Slowing Learning by Erasing Simple Features
Lucia Quirke, Nora Belrose
TL;DR
The paper investigates the learning biases of neural networks by erasing simple statistical cues from data. It introduces LEACE for first-order information and two quadratic erasure methods, QLEACE and ALF-QLEACE, grounded in optimal transport theory, to remove informative moments from representations. Across CIFAR-10, CIFARNet, SVHN, and modern architectures, LEACE consistently slows learning, while quadratic erasure yields mixed, architecture-dependent outcomes including backfiring in some cases; gradient-based and ALF variants show augmentation-like effects but can be unreliable.

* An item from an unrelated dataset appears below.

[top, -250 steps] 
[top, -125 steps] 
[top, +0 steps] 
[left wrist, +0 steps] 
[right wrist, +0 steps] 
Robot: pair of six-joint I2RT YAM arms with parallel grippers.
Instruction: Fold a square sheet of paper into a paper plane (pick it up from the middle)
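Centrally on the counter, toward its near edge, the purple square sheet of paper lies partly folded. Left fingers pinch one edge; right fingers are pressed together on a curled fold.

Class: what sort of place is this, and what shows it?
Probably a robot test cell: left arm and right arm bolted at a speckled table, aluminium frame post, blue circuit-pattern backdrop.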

The work highlights both the potential and pitfalls of concept erasure for interpretability and robustness, emphasizing caution when applying quadratic erasure in practice.
Abstract
Prior work suggests that neural networks tend to learn low-order moments of the data distribution first, before moving on to higher-order correlations. In this work, we derive a novel closed-form concept erasure method, QLEACE, which surgically removes all quadratically available information about a concept from a representation. Through comparisons with linear erasure (LEACE) and two approximate forms of quadratic erasure, we explore whether networks can still learn when low-order statistics are removed from image classification datasets. We find that while LEACE consistently slows learning, quadratic erasure can exhibit both positive and negative effects on learning speed depending on the choice of dataset, model architecture, and erasure method. Use of QLEACE consistently slows learning in feedforward architectures, but more sophisticated architectures learn to use injected higher order Shannon information about class labels. Its approximate variants avoid injecting information, but surprisingly act as data augmentation techniques on some datasets, enhancing learning speed compared to LEACE.